Articles Finance

Five Market Mysteries for the Year of the Monkey

Share

Published in the Nikkei Asian Review 4/1/2016

The investment world enters 2016 with some trepidation. The extraordinary ascent in stock prices that began in March 2009 is now very long in the tooth. In most markets most stocks fell last year. The price of copper – known as “the only metal with a Phd” on account of its track record in foreshadowing the economic cycle –  has been in free-fall, as have other commodities.

With the exception of the US market, world stock markets are inexpensive overall, but that disguises an unusual degree of internal polarization. Cyclical stocks languish overlooked and undervalued whereas many internet names, food manufacturers and purveyors of household necessities are trading at dizzying valuations.
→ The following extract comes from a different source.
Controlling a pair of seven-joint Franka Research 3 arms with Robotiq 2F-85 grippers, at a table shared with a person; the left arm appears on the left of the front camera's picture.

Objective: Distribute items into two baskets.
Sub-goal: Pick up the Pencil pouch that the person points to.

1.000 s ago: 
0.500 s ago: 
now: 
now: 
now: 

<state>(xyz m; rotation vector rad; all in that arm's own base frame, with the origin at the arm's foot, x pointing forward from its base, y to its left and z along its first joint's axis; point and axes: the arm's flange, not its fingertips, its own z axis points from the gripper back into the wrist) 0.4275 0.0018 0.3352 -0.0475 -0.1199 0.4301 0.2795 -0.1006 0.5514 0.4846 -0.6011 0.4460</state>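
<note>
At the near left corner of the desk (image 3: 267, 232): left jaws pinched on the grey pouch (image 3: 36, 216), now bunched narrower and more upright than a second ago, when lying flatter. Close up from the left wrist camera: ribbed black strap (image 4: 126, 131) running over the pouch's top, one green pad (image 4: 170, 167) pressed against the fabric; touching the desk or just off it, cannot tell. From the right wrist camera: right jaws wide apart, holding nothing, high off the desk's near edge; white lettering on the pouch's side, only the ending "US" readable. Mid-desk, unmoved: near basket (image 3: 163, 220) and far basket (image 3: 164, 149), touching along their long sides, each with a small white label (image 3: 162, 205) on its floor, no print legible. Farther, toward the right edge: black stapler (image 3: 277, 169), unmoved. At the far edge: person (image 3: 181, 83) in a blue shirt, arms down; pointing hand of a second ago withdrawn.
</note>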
The message is that almost eight years after the global financial crisis investors lack confidence in economic growth, yet seem blindly optimistic about the prospects of a select group of “recession-proof” companies. The world is a lot less predictable than this simple dichotomy implies. It will surely be tested over the coming year as several key market mysteries are unravelled.

 DID YELLEN GET IT RIGHT?

The Federal Reserve has finally embarked on a long-anticipated tightening cycle. Or has it? Central banks everywhere are “data-driven” these days, which means they have no better insight into what the future holds than anyone else. It appears that the Fed was pushed towards raising rates by a couple of good employment numbers. And yet CPI inflation in the US in 2015 was close to 60 year lows and wage growth remains subdued, with the percentage of the labour force in jobs still at a historically low level. Crucially US corporate profits are declining at the fastest rate since 2009 which casts a shadow on the outlook for employment and capital investment.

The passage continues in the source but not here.